Correlation Between SPDR SP and BNY Mellon
Can any of the company-specific risk be diversified away by investing in both SPDR SP and BNY Mellon at the same time? Although using a correlation coefficient on its own may not help to predict future stock returns, this module helps to understand the diversifiable risk of combining SPDR SP and BNY Mellon into the same portfolio, which is an essential part of the fundamental portfolio management process.
By analyzing existing cross correlation between SPDR SP 500 and BNY Mellon High, you can compare the effects of market volatilities on SPDR SP and BNY Mellon and check how they will diversify away market risk if combined in the same portfolio for a given time horizon. You can also utilize pair trading strategies of matching a long position in SPDR SP with a short position of BNY Mellon. Check out your portfolio center. Please also check ongoing floating volatility patterns of SPDR SP and BNY Mellon.
Diversification Opportunities for SPDR SP and BNY Mellon
0.8 | Correlation Coefficient |
Very poor diversification
The 3 months correlation between SPDR and BNY is 0.8. Overlapping area represents the amount of risk that can be diversified away by holding SPDR SP 500 and BNY Mellon High in the same portfolio, assuming nothing else is changed. The correlation between historical prices or returns on BNY Mellon High and SPDR SP is a relative statistical measure of the degree to which these equity instruments tend to move together. The correlation coefficient measures the extent to which returns on SPDR SP 500 are associated (or correlated) with BNY Mellon. Values of the correlation coefficient range from -1 to +1, where. The correlation of zero (0) is possible when the price movement of BNY Mellon High has no effect on the direction of SPDR SP i.e., SPDR SP and BNY Mellon go up and down completely randomly.
Pair Corralation between SPDR SP and BNY Mellon
Considering the 90-day investment horizon SPDR SP is expected to generate 1.37 times less return on investment than BNY Mellon. In addition to that, SPDR SP is 1.15 times more volatile than BNY Mellon High. It trades about 0.14 of its total potential returns per unit of risk. BNY Mellon High is currently generating about 0.22 per unit of volatility. If you would invest 256.00 in BNY Mellon High on August 27, 2024 and sell it today you would earn a total of 9.00 from holding BNY Mellon High or generate 3.52% return on investment over 90 days.

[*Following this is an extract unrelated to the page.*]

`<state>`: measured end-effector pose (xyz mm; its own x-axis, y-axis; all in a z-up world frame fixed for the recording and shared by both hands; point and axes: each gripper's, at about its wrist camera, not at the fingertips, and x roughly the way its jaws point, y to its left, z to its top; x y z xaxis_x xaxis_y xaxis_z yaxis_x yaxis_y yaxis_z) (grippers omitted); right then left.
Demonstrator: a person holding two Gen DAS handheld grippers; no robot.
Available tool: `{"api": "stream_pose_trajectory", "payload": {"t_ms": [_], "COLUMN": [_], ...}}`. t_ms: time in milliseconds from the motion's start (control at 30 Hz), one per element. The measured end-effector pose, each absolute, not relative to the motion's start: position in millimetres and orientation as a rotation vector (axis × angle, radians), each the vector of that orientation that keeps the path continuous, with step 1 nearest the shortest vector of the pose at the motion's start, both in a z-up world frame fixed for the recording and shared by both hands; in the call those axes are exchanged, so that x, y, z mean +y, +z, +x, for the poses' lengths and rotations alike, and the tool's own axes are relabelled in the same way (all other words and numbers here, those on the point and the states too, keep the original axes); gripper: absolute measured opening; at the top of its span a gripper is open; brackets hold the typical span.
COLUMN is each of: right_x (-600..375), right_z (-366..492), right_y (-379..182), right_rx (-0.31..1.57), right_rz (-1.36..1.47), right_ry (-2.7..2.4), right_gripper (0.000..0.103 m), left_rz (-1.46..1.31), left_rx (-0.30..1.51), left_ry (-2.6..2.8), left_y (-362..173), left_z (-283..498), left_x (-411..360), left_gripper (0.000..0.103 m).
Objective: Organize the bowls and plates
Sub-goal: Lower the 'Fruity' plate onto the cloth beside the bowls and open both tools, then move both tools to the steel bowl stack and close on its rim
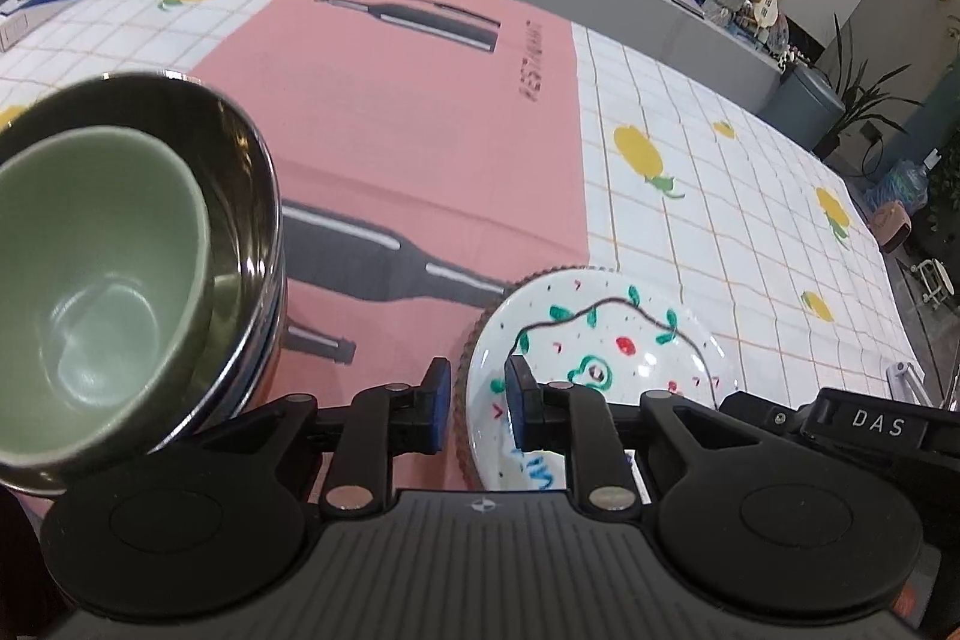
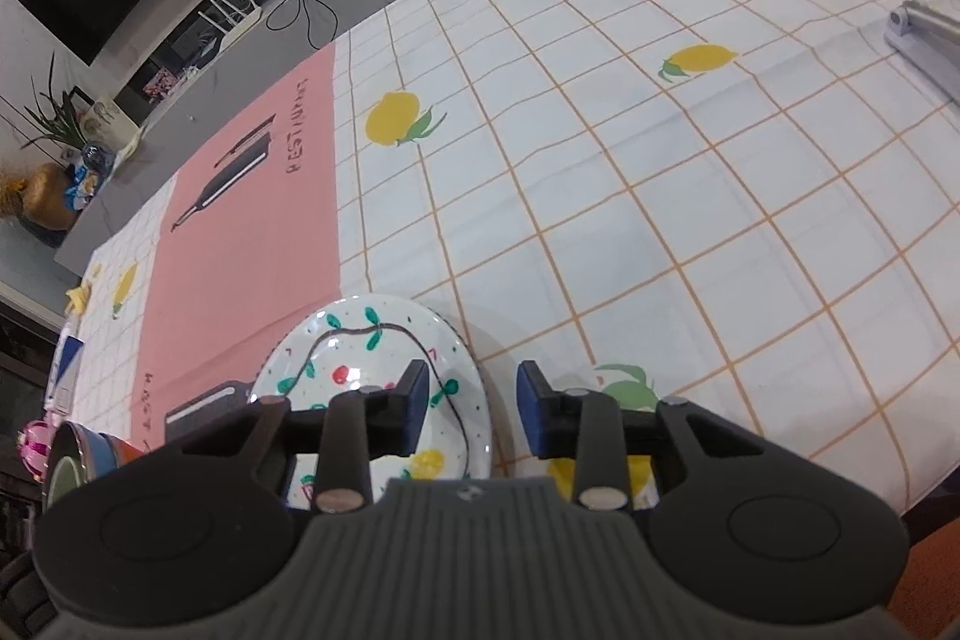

Time Period | 3 Months [change] |
Direction | Moves Together |
Strength | Strong |
Accuracy | 100.0% |
Values | Daily Returns |
SPDR SP 500 vs. BNY Mellon High
Performance |
Timeline |
SPDR SP 500 |
BNY Mellon High |
SPDR SP and BNY Mellon Volatility Contrast
Predicted Return Density |
Returns |
Pair Trading with SPDR SP and BNY Mellon
The main advantage of trading using opposite SPDR SP and BNY Mellon positions is that it hedges away some unsystematic risk. Because of two separate transactions, even if SPDR SP position performs unexpectedly, BNY Mellon can make up some of the losses. Pair trading also minimizes risk from directional movements in the market. For example, if an entire industry or sector drops because of unexpected headlines, the short position in BNY Mellon will offset losses from the drop in BNY Mellon's long position.SPDR SP vs. FT Vest Equity | SPDR SP vs. Northern Lights | SPDR SP vs. Dimensional International High | SPDR SP vs. First Trust Exchange Traded |
BNY Mellon vs. Credit Suisse Asset | BNY Mellon vs. Mfs Intermediate High | BNY Mellon vs. Eaton Vance Risk | BNY Mellon vs. Nuveen Floating Rate |
Check out your portfolio center.Note that this page's information should be used as a complementary analysis to find the right mix of equity instruments to add to your existing portfolios or create a brand new portfolio. You can also try the Stock Tickers module to use high-impact, comprehensive, and customizable stock tickers that can be easily integrated to any websites.